The core layer 150 is integrally formed by being laminated on one surface of the base skin layer 110 . The core layer 150 includes a plurality of support structure layers 130 and 140 sequentially stacked. In this embodiment, it is described that the support structure layers 130 and 140 are two, but they may be one or three or more, which also falls within the scope of the present invention. In this embodiment, each of the supporting structural layers 130 and 140 will be described as being made of a fiber-reinforced plastic (FRP) material including a long-fiber reinforcing fiber and a resin matrix impregnated with the reinforcing fibers. The reinforcing fibers of the fiber-reinforced plastic used in the support structure layers 130 and 140 are arranged to extend in parallel in one direction (transverse direction, which is the X axis in FIG. In this embodiment, as the reinforcing fibers, carbon fibers, glass fibers, aramid fibers, boron fibers, quartz fibers, alumina fibers, etc. may be used alone or in combination. A thermoplastic resin or a thermosetting resin may be used as the matrix resin. Examples of the thermoplastic resin include polyethylene (PE), polypropylene (PP), polyamide (PA), polyethylene terephthalate (PET), polyester such as polybutylene terephthalate (PBT), polycarbonate (PC), polyphenylene sulfur (PPS), polyetherimide (PEI), polyacetal (POM), polyacrylonitrile, and polyethylmethacrylate. Polyacrylic resins such as (PMMA), polyether ether ketone (PEEK), polyphenylene oxide (PPE), ABS resin, polystyrene (PS), polyurethane (TPU), polyphenylene sulfide, and the like may be used, and as the thermosetting resin, an epoxy resin, an unsaturated polyester resin, a phenol resin, a vinyl ester resin, a melamine resin, and the like may be used. In the case of a thermoplastic resin, it is preferable to use the same resin as the matrix resin used for the supporting skin layer 110 of the composite material, and in this case, the base skin layer 110 and the core layer 150 can be easily thermally bonded.

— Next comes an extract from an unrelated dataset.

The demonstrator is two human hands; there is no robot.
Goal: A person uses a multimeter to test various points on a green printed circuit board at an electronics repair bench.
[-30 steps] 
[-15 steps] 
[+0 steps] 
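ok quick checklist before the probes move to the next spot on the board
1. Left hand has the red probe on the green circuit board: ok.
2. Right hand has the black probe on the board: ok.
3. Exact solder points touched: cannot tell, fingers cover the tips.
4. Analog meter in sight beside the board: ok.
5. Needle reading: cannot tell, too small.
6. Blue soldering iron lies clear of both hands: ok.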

In this embodiment, the core layer 150 has a structure of carbon fiber reinforced plastic (CFRP). The fibers used in the carbon fiber reinforced plastics may be unidirectional continuous fibers or woven fibers. In addition, a CFRP reinforcing board manufactured using LFPS (long fiber prepreg sheet) with improved moldability can also be used.

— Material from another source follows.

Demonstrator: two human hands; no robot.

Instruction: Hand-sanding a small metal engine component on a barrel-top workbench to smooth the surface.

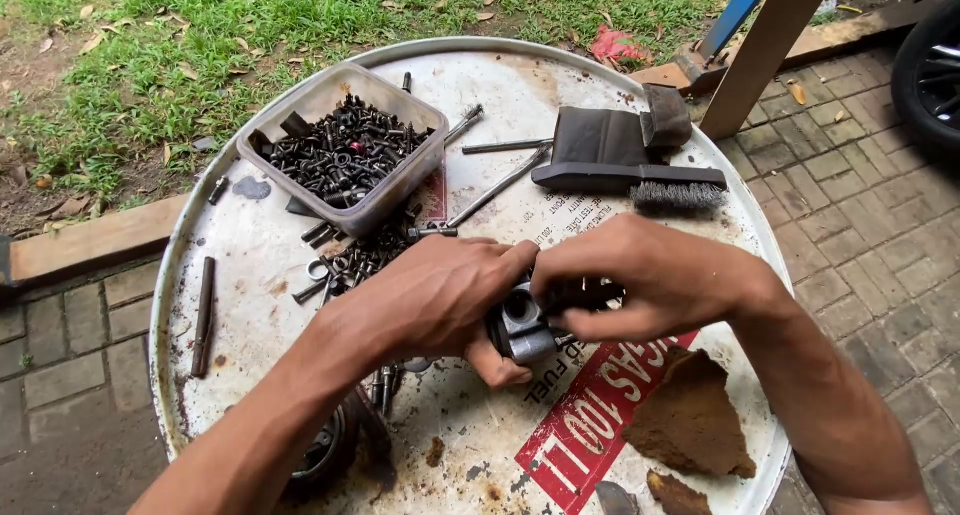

Referring to FIGS. 2 and 3 , a plurality of slits 160 arranged in parallel are formed in the core layer 150 . In the drawing, a plurality of slits 160 are sequentially spaced apart from each other along the vertical direction (Y-axis direction in FIG. 3), and each of the plurality of slits 160 extends along the horizontal direction, which is the X-axis. The slit 160 is formed over all of the support structure layers 130 and 140, and the depth of the slit 160 is preferably formed such that the base skin layer 110 is exposed at the bottom of the slit 160. A plurality of slits 160 are arranged at equal intervals along the longitudinal direction, and a plurality of support structures 151 separated from the core layer 150 by the plurality of slits 160 are formed. The plurality of support structures 151 are spaced apart at equal intervals along the longitudinal direction, are disposed parallel to each other, and extend in a bar shape in a straight line along the horizontal direction. As shown in FIG. 3 , the reinforcing fibers 152 forming the core layer 150 are arranged along the transverse direction parallel to the longitudinal direction of the support structure 151 . Accordingly, it is prevented that the rollable plate member 100 is bent with respect to the left and right width directions. In this embodiment, it will be described that the slit 160 has a rectangular cross-sectional shape.

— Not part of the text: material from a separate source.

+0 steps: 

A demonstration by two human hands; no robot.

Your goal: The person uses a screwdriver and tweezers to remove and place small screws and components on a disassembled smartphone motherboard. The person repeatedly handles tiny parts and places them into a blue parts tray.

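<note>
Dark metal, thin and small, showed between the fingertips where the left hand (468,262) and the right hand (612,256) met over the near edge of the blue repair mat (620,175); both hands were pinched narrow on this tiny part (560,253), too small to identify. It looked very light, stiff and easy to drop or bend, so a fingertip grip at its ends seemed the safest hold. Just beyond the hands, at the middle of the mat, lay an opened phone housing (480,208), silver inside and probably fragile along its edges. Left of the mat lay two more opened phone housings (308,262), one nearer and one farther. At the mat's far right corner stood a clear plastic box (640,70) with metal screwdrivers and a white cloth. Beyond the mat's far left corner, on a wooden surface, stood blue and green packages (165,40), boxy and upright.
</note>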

The protective skin layer 120 is laminated on the plurality of support structures 151 to protect the surfaces of the plurality of support structures 151 . The same material as the base skin layer 110 may be used for the protective skin layer 120 .

4 shows a state in which the rollable sheet material 100 is bent. Referring to FIG. 4 , the rollable plate 100 may be easily bent by a plurality of supporting structures 151 spaced apart from each other, and eventually may be wound and wound as shown in FIG. 5 . The rollable plate material 100 may be used as a reinforcing structure of a rollable display device. By installing a flexible display such as OLED on one side of the rollable plate material 100, a rollable display device can be manufactured. In this embodiment, the winding plate 100 is described as being wound in one direction as shown in FIG. 5, but, on the other hand, by adjusting the spacing and width between the slits 160, it may be a structure that is folded in a zigzag form, which also falls within the scope of the present invention.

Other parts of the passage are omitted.